An industry that has taken the public for a ride must be made to change its ways.
The financial crisis has imposed economic and fiscal costs upon the British economy and public finances that rival those of a world war.This is also true in the EU and US.
This brutal fact must inform the response.
It is why it has to be radical. Business as usual will not do because that could lead to national ruin.
No industry can be allowed to operate in such a way.
As Sir Mervyn King, outgoing Bank of England governor, noted this week: “It is not in our national interest to have banks that are too big to fail, too big to jail, or simply too big.”Please re-read the highlighted text as Mr. Wolf has nicely summarized what the problem is with the global, financial institutions.
It is quite likely that the crisis will cost the UK a sixth of gross domestic product, in perpetuity.
How is this disaster possible?
The answer is that we have entrusted a private industry with the provision of three public or near public goods: the supply of money; the payments system; and the supply of credit.
But credit is risky, while money and payment have to be safe.
For this reason governments have provided ever stronger safety nets.
Profit-seeking bankers have responded by making their institutions increasingly fragile: the desire to make banks safer allows bankers to take more risk.Unfortunately, Mr.
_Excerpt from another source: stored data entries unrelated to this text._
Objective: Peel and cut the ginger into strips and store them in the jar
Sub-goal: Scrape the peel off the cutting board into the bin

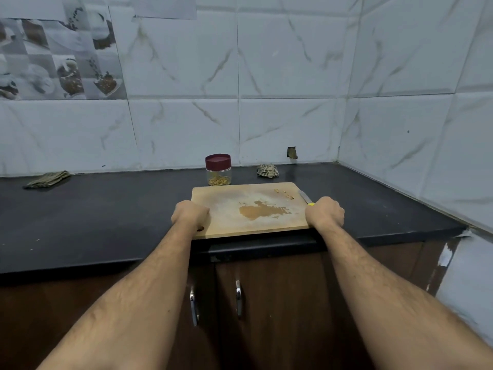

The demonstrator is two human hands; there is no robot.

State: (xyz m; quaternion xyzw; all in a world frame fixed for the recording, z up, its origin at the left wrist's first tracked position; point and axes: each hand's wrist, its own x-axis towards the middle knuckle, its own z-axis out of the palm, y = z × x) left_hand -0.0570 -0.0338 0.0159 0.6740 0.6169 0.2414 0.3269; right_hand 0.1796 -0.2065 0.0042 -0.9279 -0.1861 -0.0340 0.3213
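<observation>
Left hand: the left hand (190, 214) is curled over the left edge of the cutting board (248, 209), fingers closed on that edge.
Right hand: the right hand (325, 212) is curled at the board's right edge; its fingers are hidden, so I cannot tell whether it grips the board, the knife or both.
Knife: the knife (305, 197) lies along the board's right side, blade pointing away, its yellow handle end showing at the right hand.
Board: it lies flat on the dark counter (106, 209), with a wet brown patch in the middle and a few ginger scraps (284, 194) near the far right corner.
Jar: the jar (218, 169) stands just behind the board's far left corner, its maroon lid on, with ginger strips (219, 180) on its bottom.
Around: a folded cloth (48, 179) lies far left by the wall; a crumpled cloth (267, 170) sits behind the board to the right.
</observation>
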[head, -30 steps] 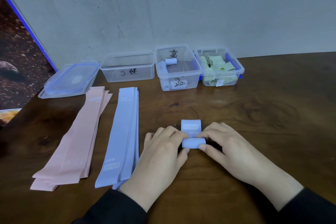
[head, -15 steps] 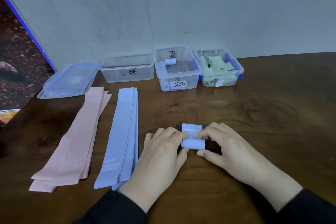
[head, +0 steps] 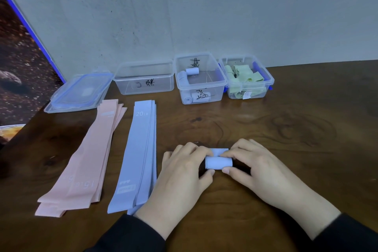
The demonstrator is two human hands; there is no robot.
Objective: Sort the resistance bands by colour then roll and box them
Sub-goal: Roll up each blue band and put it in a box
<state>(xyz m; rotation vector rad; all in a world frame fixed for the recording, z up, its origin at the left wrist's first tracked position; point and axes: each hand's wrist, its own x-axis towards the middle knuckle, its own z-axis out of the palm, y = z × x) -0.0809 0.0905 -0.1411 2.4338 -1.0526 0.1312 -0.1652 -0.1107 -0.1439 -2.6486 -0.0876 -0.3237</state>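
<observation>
Counter (head: 286,133): dark wood, carrying everything; I place the rest by the middle box.
Pink bands (head: 86,159): flat stack, well left of and nearer me than the middle box.
Blue bands (head: 139,157): flat stack just right of the pink, waiting to be rolled.
Middle box (head: 199,80): clear, open, a few blue rolls inside.
My left hand (head: 184,172): fingers curled, pinching the roll's left end.
My right hand (head: 253,168): pinching its right end.
Blue roll (head: 218,162): well in front of the middle box, a short tail left.
Doing it well: I should keep even pressure on both ends, edges aligned, and tuck the tail tight.
</observation>
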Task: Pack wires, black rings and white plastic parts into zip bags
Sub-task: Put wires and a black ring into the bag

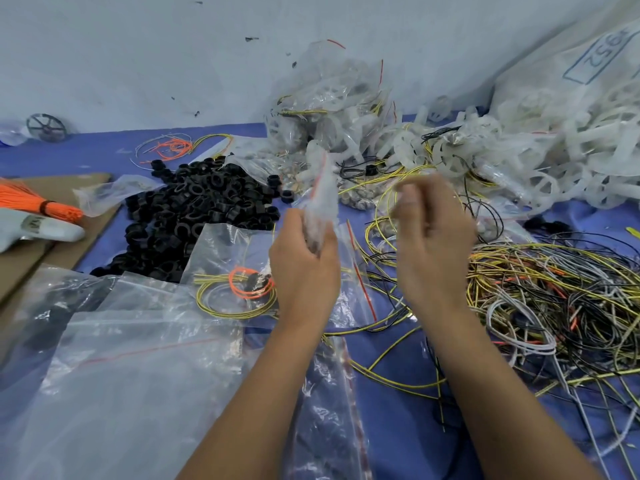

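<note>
My left hand (304, 261) grips a clear zip bag (322, 195) with a red strip, held upright above the table's middle. My right hand (433, 237) is raised just right of it, blurred, fingers curled; whether it pinches anything I cannot tell. A heap of black rings (194, 216) lies left of the hands. White plastic parts (467, 147) pile up at the back right. Tangled yellow, black and grey wires (554, 299) spread at the right. A filled zip bag (239, 271) with coiled yellow and orange wires lies below my left hand.
Several empty zip bags (121, 358) overlap at the front left on the blue table cover (398, 410). An orange wire bundle (41, 202) rests on cardboard at the left. Packed bags (325, 98) stand against the wall, and a big white sack (571, 64) sits far right.
</note>
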Demonstrator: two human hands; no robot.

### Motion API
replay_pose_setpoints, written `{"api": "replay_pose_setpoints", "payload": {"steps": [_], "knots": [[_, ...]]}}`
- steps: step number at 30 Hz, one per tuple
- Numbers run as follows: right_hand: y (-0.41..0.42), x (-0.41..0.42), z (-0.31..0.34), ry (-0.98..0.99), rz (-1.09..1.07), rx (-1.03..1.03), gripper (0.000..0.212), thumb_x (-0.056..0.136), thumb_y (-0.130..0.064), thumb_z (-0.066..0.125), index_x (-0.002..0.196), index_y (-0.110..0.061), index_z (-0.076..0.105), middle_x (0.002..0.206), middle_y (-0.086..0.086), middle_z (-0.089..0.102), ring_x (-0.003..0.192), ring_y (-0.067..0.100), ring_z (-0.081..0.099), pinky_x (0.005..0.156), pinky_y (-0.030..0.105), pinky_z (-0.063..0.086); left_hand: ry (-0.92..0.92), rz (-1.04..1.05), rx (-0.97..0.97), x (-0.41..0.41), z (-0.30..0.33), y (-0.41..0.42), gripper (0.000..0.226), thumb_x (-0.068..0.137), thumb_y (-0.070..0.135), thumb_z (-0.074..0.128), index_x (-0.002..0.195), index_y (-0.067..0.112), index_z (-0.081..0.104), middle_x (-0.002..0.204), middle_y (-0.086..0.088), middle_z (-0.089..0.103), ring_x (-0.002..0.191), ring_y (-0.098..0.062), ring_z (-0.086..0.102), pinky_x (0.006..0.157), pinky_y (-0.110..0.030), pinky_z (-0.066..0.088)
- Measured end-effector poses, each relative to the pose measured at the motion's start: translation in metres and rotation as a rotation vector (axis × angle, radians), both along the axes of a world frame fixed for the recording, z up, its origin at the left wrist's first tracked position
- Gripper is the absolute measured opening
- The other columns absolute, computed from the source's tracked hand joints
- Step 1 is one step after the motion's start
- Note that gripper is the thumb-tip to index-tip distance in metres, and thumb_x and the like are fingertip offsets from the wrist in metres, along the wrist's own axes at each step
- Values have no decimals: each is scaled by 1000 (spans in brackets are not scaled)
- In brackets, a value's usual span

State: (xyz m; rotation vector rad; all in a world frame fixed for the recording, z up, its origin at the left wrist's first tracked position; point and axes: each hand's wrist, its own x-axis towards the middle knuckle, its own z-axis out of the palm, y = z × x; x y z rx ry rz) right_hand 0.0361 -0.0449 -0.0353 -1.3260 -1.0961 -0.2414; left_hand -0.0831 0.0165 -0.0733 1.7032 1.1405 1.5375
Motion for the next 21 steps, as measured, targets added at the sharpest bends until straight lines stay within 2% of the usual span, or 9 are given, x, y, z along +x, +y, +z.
{"api": "replay_pose_setpoints", "payload": {"steps": [3,5,6,7,9,11,13,17,21], "knots": [[7,-16,-9,116,360,-320,28,94,-44,58,113,-25,64,84,-4,67,62,19,64,58,34,51,192,-110,166,1,-1,-2,6,92,30,62,93,27,57,84,8,56,75,-9,54,65,-29,45],[10,-17,-14,266,552,-392,23,96,-36,64,116,-25,63,83,2,70,56,19,63,51,33,49,219,-204,189,3,-6,-4,21,86,19,64,107,18,64,103,1,61,91,-17,62,77,-41,54],[10,-15,-14,338,625,-400,20,97,-29,66,115,-22,64,84,10,70,54,20,60,47,32,47,197,-212,175,4,-5,-6,26,82,14,65,107,21,62,107,2,58,91,-18,63,75,-43,55],[11,-12,-14,403,681,-400,19,96,-24,68,114,-20,65,86,15,70,54,21,59,45,31,46,164,-201,177,4,-5,-6,33,79,11,67,107,25,57,108,5,54,90,-15,62,73,-40,56],[11,-8,-13,501,739,-403,23,91,-21,72,112,-15,68,87,16,73,59,22,61,47,30,49,119,-136,215,3,-3,-8,42,77,11,70,108,30,49,108,9,48,94,-2,55,75,-19,49],[10,-6,-13,568,760,-394,24,88,-18,73,109,-7,68,84,15,73,64,22,62,51,30,51,93,-65,267,2,-3,-5,42,79,17,74,110,25,46,109,8,46,99,2,48,78,-7,38],[11,-5,-14,642,719,-346,18,92,-8,71,106,0,66,87,21,72,69,28,64,56,33,54,92,-37,262,3,-3,-4,44,81,24,78,112,20,46,112,5,47,101,0,47,81,-6,36],[14,-3,-15,772,467,-191,7,99,-5,61,105,-4,62,97,24,71,78,34,69,59,38,58,198,-33,112,6,-8,-5,55,80,38,84,114,19,44,113,4,47,91,-13,49,74,-18,36],[15,7,-12,876,356,-18,16,102,-3,55,118,-8,55,115,22,68,97,36,74,69,41,63,414,48,-22,8,-12,-7,55,78,67,71,95,24,40,95,7,48,80,-12,42,68,-33,33]]}}
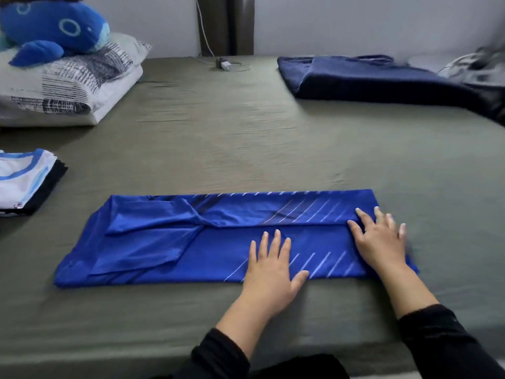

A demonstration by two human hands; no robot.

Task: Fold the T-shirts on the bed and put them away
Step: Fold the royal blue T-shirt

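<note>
A bright blue T-shirt (164, 242) with thin white diagonal stripes lies folded into a long band near the front edge of the bed (218, 138), its sleeves tucked over at the left. My left hand (272, 265) lies flat on the band's lower middle, fingers straight. My right hand (379, 239) presses flat on the shirt's right end, fingers spread. A stack of folded T-shirts (24, 181), white with blue trim on top and dark ones beneath, sits at the left edge.
A patterned pillow (68, 86) with a blue whale plush (54, 28) sits at the back left. A folded navy blanket (382, 77) lies at the back right, with grey bedding beyond it. A charger and cable (224, 64) rest by the wall.
</note>
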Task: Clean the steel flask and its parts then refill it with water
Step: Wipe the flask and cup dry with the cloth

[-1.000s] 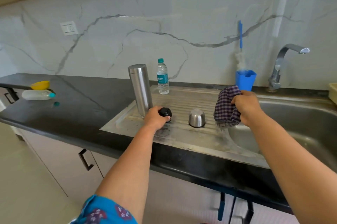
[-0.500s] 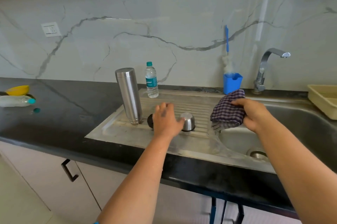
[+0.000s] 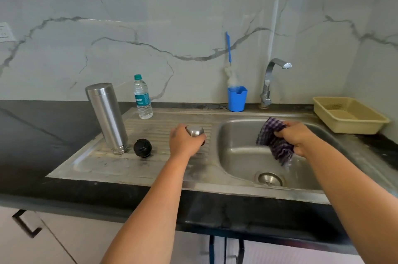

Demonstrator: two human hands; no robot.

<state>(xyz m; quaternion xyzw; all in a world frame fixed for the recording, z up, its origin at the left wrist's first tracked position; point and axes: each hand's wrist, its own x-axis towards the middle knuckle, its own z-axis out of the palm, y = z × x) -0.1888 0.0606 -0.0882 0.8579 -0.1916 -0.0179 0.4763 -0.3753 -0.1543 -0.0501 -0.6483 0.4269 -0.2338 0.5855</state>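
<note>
The steel flask [image 3: 107, 117] stands upside down on the ribbed drainboard [image 3: 155, 128] at the left. Its black stopper [image 3: 142, 147] lies just right of the flask's base. My left hand [image 3: 185, 142] grips the small steel cap [image 3: 195, 131] on the drainboard near the basin's edge. My right hand [image 3: 298, 136] holds a purple checked cloth [image 3: 273, 141] bunched up over the sink basin [image 3: 241, 156]. A small plastic water bottle [image 3: 142, 97] with a teal cap stands at the back of the drainboard.
A blue cup [image 3: 236, 98] holding a bottle brush [image 3: 230, 63] stands behind the basin beside the tap [image 3: 271, 79]. A beige plastic tray [image 3: 349, 115] sits at the right on the black counter [image 3: 43, 134]. The drain [image 3: 269, 178] shows in the basin floor.
My left hand left the black stopper, moved right and took hold of the steel cap. My right hand carried the cloth down over the basin. The view swung to the right.
</note>
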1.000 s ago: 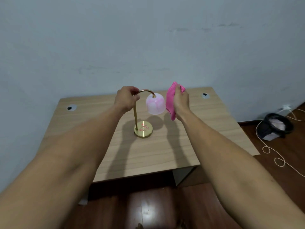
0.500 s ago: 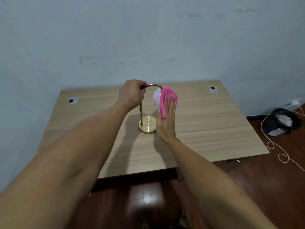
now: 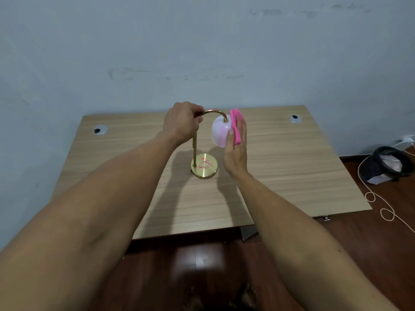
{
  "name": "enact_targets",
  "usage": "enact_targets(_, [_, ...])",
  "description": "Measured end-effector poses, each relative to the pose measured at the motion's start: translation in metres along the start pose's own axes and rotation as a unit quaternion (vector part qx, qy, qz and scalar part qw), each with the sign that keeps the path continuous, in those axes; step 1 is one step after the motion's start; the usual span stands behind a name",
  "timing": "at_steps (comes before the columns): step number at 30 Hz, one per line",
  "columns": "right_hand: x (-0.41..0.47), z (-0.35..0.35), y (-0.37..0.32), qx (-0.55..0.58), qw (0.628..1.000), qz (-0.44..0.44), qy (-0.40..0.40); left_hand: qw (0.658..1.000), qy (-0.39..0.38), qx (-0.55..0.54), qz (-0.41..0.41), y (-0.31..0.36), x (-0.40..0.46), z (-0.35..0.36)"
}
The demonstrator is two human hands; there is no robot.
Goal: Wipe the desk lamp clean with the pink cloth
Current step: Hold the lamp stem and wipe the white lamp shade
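Observation:
A small desk lamp stands mid-table, with a round brass base (image 3: 204,166), a thin brass stem curving over the top, and a white-pink globe shade (image 3: 219,133) hanging from the curve. My left hand (image 3: 182,123) is closed around the top of the stem where it bends. My right hand (image 3: 235,149) holds the pink cloth (image 3: 236,125) flat against the right side of the shade, fingers pointing up. Most of the cloth is hidden behind my palm and the shade.
The wooden desk (image 3: 292,167) stands against a pale wall, with cable holes at back left (image 3: 98,130) and back right (image 3: 294,118). On the dark wood floor to the right are a black waste basket (image 3: 389,166) and a looping cord (image 3: 381,205).
My right hand has carried the cloth from the front of the shade round to its right side, uncovering the globe. My left hand keeps its grip on the stem.

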State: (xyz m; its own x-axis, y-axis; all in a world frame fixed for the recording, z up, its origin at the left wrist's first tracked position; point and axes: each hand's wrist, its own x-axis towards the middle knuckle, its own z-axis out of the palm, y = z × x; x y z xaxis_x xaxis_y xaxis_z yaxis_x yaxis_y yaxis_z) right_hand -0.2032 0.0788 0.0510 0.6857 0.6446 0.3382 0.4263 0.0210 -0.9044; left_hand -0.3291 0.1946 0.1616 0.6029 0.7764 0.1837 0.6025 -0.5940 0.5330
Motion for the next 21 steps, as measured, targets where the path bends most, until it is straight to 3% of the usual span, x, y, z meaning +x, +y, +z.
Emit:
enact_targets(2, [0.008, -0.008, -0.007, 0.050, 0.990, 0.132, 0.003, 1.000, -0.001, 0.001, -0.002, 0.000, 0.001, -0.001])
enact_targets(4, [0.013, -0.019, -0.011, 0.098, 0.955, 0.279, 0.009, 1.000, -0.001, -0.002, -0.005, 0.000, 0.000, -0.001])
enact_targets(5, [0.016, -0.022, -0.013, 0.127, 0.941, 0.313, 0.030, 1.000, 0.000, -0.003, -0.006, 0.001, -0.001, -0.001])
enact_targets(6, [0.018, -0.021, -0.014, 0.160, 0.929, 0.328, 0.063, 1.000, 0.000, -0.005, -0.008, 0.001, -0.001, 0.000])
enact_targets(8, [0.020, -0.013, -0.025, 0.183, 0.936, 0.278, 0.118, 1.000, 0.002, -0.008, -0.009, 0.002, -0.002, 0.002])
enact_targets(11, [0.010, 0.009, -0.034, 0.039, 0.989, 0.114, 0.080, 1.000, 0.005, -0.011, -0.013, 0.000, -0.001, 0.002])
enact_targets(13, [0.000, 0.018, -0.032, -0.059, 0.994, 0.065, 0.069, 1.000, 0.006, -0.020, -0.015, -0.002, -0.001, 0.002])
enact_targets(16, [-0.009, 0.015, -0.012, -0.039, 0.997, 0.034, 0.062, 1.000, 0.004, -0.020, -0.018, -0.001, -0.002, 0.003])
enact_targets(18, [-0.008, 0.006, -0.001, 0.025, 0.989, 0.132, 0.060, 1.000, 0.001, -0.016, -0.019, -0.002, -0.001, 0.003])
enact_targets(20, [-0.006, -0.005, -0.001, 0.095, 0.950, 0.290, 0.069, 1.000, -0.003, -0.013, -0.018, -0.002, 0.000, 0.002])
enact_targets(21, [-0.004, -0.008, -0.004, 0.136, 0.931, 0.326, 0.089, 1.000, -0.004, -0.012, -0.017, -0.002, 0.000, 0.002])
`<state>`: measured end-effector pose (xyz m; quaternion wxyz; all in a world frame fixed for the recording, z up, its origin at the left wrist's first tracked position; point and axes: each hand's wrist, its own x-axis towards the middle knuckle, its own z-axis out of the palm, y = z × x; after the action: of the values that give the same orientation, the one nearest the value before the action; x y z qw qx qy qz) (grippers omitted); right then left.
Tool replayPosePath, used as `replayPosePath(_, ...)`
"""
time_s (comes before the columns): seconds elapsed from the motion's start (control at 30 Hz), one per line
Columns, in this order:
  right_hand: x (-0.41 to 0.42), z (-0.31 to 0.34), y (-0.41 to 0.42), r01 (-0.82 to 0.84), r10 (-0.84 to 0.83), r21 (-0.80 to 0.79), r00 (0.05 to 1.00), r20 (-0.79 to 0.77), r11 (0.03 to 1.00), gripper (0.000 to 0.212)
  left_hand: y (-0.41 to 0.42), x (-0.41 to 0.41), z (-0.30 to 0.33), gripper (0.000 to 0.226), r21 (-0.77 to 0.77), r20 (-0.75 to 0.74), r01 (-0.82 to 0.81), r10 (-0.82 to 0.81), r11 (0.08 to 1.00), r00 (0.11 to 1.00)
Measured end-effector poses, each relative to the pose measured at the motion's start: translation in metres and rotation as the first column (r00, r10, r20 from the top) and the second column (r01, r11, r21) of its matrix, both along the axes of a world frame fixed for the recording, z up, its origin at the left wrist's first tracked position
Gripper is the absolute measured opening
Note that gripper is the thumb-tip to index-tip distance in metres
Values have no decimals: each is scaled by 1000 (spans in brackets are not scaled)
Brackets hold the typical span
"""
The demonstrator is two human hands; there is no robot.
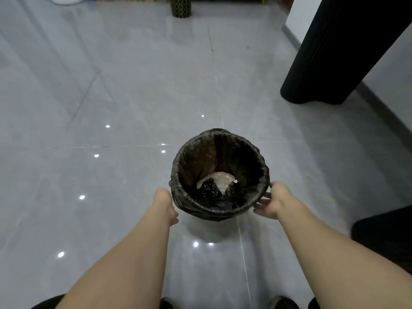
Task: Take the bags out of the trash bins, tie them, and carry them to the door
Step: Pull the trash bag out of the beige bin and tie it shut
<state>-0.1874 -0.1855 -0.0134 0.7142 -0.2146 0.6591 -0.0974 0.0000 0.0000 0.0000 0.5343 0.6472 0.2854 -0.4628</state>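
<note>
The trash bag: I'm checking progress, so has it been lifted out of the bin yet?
No, the black trash bag still lines the bin, its edge folded over the rim, with a hand at each side.

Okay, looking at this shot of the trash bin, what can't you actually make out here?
Head view only:
- Left hand: its fingers are hidden behind the hand, so its grip on the black bag is unclear.
- Trash bin: its wall is covered by the bag's folded-over edge.
- Rubbish inside: too dark and blurred to identify.
- Patterned container: cut off by the top edge.
- No door in frame.
</note>
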Motion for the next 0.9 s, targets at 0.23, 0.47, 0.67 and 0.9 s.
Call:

Wolf stops before looking at the role of regulators in setting and enforcing the rules so that banks do not take on excessive risk.
Regular readers know that your humble blogger has been saying that banks must be subjected to market discipline if they are going to restrain their risk taking. The only way to subject them to market discipline is by requiring them to provide ultra transparency and disclose on an ongoing basis their current global asset, liability and off-balance sheet exposure details.
It is the regulators responsibility under the FDR Framework to ensure that banks provide this level of disclosure. Unfortunately, regulators have not done so and as the Bank of England's Andrew Haldane says, banks are "black boxes"where the bankers can take on excess amounts of risk and not be subject to market discipline.
It is only against this background that we can assess the proposals of the report by the Parliamentary Commission on Banking Standards, out this week. It is a depressing, but impressively radical, document. It lays bare the malfeasance and incompetence that characterised UK banking before the crisis.Malfeasance and incompetence that also characterized EU and US banking before the crisis.
The report is wide-ranging. It has much to say, for example, on competition.
But soundness of the system is the heart of the matter.
Unbridled competition over who can run their bank more irresponsibly offers only a transitory benefit to customers.
Sound competition is possible if, and only if, the risks are fully internalised by decision makers. They were not, as the report shows.The only way risks are fully internalized by decision makers is if market participants have the data they need so they can assess the risk of each bank and link its costs of funds to its level of risk.
The only way market participants can have the necessary data to do this assessment is if banks provide ultra transparency.
Bankers who ran their institutions into the ground left with great wealth, leaving the public, in general, and taxpayers, in particular, to pick up the pieces.
So what is to be done? The answer, in essence, is to focus on structure and incentives.The beauty of transparency is that it focuses on both structure and incentives.
With transparency, bankers will have to make their money by providing the services that society needs and not by betting with taxpayer money.